• Your objective
In the copy you make, include no pictures, and transcribe every record exactly.

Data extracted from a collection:
⁂
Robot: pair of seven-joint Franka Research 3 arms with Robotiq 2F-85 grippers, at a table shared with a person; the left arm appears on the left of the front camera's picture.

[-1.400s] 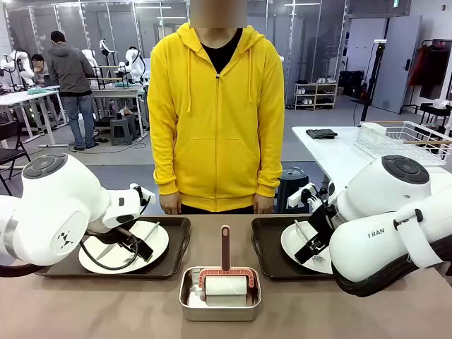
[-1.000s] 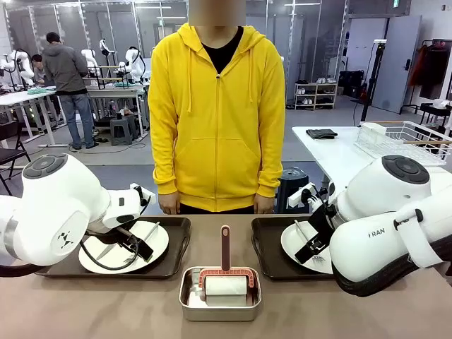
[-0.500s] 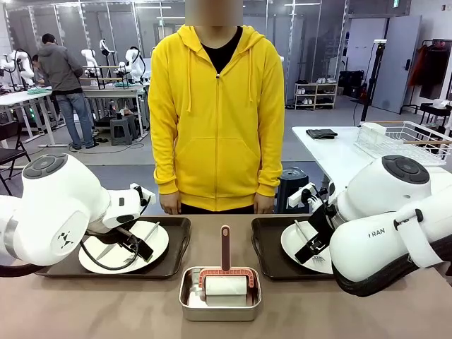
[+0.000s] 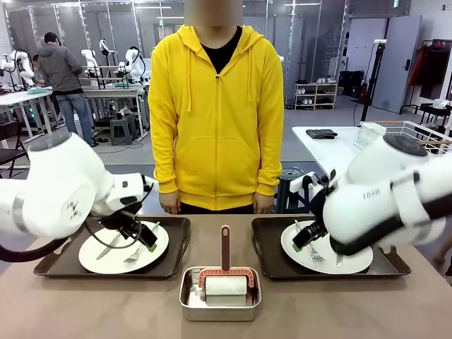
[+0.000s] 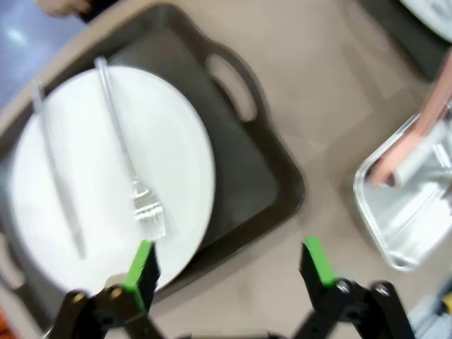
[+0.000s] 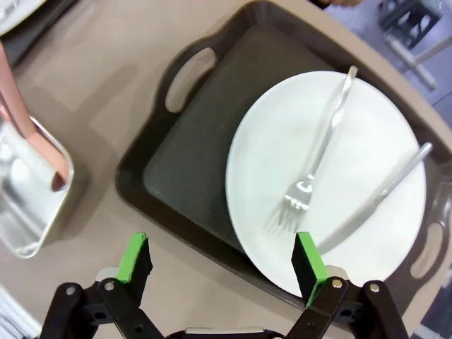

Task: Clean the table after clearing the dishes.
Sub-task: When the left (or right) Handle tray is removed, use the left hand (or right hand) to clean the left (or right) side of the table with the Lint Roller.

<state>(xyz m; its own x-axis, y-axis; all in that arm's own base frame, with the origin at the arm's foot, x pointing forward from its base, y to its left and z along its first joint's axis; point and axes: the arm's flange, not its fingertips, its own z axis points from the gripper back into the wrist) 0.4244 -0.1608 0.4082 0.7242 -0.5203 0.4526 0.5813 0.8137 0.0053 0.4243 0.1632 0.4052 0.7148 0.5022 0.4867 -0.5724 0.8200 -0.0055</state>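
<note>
White rounded arms [image 4: 63,191]; black left gripper [image 5: 227,251], right gripper [image 6: 220,247], green pads [image 6: 308,265].

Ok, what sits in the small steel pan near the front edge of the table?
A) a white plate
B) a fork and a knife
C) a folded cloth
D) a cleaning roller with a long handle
D: the steel pan holds a cleaning roller with a white roll, a pink frame and a reddish-brown handle that sticks out over the far rim.
</note>
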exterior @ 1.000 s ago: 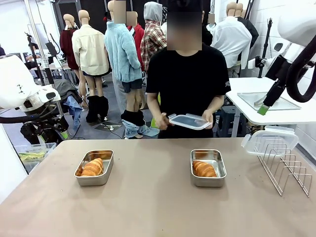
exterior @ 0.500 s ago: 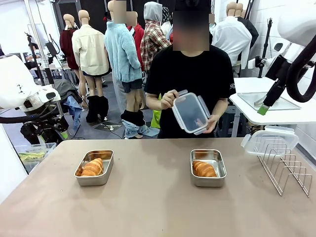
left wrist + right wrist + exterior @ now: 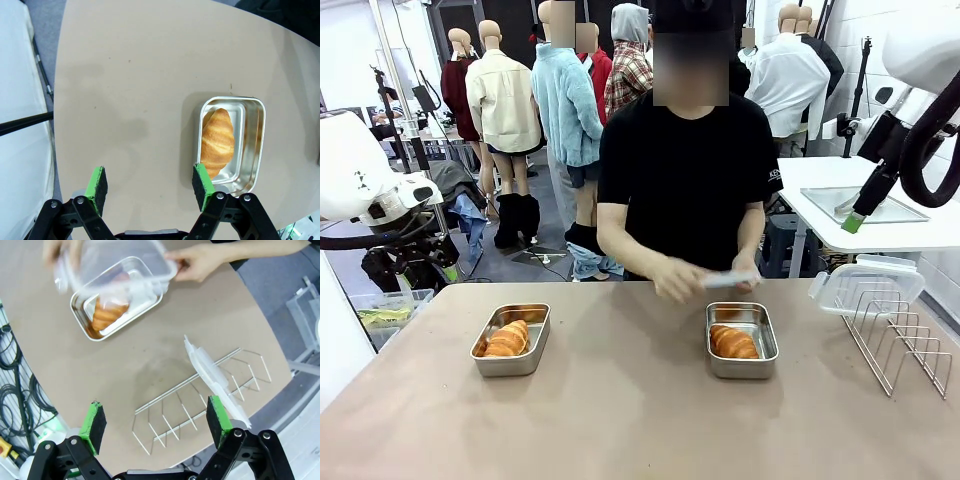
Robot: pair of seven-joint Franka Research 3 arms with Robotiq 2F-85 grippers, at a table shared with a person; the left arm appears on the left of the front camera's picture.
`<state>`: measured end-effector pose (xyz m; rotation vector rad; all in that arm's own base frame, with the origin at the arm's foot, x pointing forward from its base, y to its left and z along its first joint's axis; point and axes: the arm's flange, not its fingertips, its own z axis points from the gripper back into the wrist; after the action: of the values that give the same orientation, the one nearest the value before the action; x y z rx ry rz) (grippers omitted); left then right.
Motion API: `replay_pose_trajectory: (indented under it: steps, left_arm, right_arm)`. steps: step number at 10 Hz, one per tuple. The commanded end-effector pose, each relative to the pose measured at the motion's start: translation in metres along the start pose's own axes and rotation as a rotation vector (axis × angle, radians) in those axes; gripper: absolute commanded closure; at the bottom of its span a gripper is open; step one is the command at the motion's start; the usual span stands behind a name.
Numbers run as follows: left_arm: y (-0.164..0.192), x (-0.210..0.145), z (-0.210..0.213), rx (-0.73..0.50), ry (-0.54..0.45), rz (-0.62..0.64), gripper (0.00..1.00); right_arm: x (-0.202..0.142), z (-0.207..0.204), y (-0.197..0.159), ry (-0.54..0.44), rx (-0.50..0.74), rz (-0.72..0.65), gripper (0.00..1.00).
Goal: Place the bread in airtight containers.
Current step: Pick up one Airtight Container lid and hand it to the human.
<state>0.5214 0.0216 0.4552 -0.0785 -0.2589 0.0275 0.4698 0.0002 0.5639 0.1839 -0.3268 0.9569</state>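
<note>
Two steel airtight containers stand on the tan table, each with one golden bread croissant in it. The left container [image 3: 508,367] holds a croissant [image 3: 507,338]; in the left wrist view this tin [image 3: 250,140] and its croissant [image 3: 218,142] lie just beyond my open left gripper [image 3: 150,185], to the right of it. The right container [image 3: 742,370] holds a croissant [image 3: 732,342]. A person's hands hold a clear lid [image 3: 728,279] low over its far edge. High above the wire rack, my right gripper [image 3: 156,421] is open and looks down on that tin [image 3: 142,305] and the lid [image 3: 115,262].
A wire rack [image 3: 900,345] stands at the table's right end with a second clear lid [image 3: 865,285] leaning on it; the right wrist view has the rack [image 3: 175,412] directly below. My right arm's green-tipped finger [image 3: 852,222] hangs over a white side table.
The person has turned the lid over and brought it down from chest height to just above the right container, leaning forward. Neither arm has moved.
</note>
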Motion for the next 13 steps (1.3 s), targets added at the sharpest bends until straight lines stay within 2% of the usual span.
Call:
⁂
• Response below
Robot: pair of seven-joint Franka Research 3 arms with Robotiq 2F-85 grippers, at a table shared with a person; the left arm appears on the left of the front camera's picture.

[-1.400s] 
[-1.000s] 
[-0.500s] 
[+0.000s] 
[+0.000s] 
[+0.000s] 

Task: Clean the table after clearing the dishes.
Sub-task: When the left (or right) Handle tray is removed, use the left hand (or right hand) to clean the left (or right) side of the table with the Lint Roller.

<state>(xyz m; its own x-axis, y-axis; all in that arm's own base frame, with the origin at the arm's foot, x pointing forward from its base, y to its left and z along its first joint's axis; point and axes: the arm's flange, not its fingertips, its own z axis points from the gripper back into the wrist) 0.4244 -0.1608 0.4082 0.7242 -0.5203 0.4526 0.5813 0.8137 0.0053 0.4243 0.1632 0.4052 0.7148 0.5022 0.4867 -0.5724 0.8200 -0.0055</state>
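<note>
White rounded arms [image 4: 63,191]; black left gripper [image 5: 227,251], right gripper [image 6: 220,247], green pads [image 6: 308,265].

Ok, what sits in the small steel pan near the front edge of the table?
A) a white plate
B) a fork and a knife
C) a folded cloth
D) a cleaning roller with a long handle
D: the steel pan holds a cleaning roller with a white roll, a pink frame and a reddish-brown handle that sticks out over the far rim.
</note>
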exterior @ 1.000 s ago: 
exterior @ 0.500 s ago: 
left wrist + right wrist + exterior @ now: 
Robot: pair of seven-joint Franka Research 3 arms with Robotiq 2F-85 grippers, at a table shared with a person; the left arm appears on the left of the front camera's picture.
`<state>`: measured end-effector pose (xyz m; rotation vector rad; all in that arm's own base frame, with the origin at the arm's foot, x pointing forward from its base, y to its left and z along its first joint's axis; point and axes: the arm's flange, not its fingertips, its own z axis points from the gripper back into the wrist; after the action: of the values that give the same orientation, the one nearest the value before the action; x y z rx ry rz) (grippers omitted); left then right.
Motion API: `replay_pose_trajectory: (indented under it: steps, left_arm, right_arm)`. steps: step number at 10 Hz, one per tuple. The commanded end-effector pose, each relative to the pose measured at the motion's start: translation in metres along the start pose's own axes and rotation as a rotation vector (axis × angle, radians) in those axes; gripper: absolute commanded closure; at the bottom of its span a gripper is open; step one is the command at the motion's start; the usual span stands behind a name.
Numbers run as follows: left_arm: y (-0.164..0.192), x (-0.210..0.145), z (-0.210..0.213), rx (-0.73..0.50), ry (-0.54..0.45), rz (-0.62..0.64), gripper (0.00..1.00); right_arm: x (-0.202..0.142), z (-0.207..0.204), y (-0.197..0.159), ry (-0.54..0.44), rx (-0.50..0.74), rz (-0.72..0.65), gripper (0.00..1.00).
Goal: Place the bread in airtight containers.
Current step: Pick up one Airtight Container lid and hand it to the human.
<state>0.5214 0.0216 0.4552 -0.0785 -0.2589 0.0275 0.4698 0.0002 0.5639 0.1839 -0.3268 0.9569</state>
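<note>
Two steel airtight containers stand on the tan table, each with one golden bread croissant in it. The left container [image 3: 508,367] holds a croissant [image 3: 507,338]; in the left wrist view this tin [image 3: 250,140] and its croissant [image 3: 218,142] lie just beyond my open left gripper [image 3: 150,185], to the right of it. The right container [image 3: 742,370] holds a croissant [image 3: 732,342]. A person's hands hold a clear lid [image 3: 728,279] low over its far edge. High above the wire rack, my right gripper [image 3: 156,421] is open and looks down on that tin [image 3: 142,305] and the lid [image 3: 115,262].
A wire rack [image 3: 900,345] stands at the table's right end with a second clear lid [image 3: 865,285] leaning on it; the right wrist view has the rack [image 3: 175,412] directly below. My right arm's green-tipped finger [image 3: 852,222] hangs over a white side table.
The person has turned the lid over and brought it down from chest height to just above the right container, leaning forward. Neither arm has moved.
</note>
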Motion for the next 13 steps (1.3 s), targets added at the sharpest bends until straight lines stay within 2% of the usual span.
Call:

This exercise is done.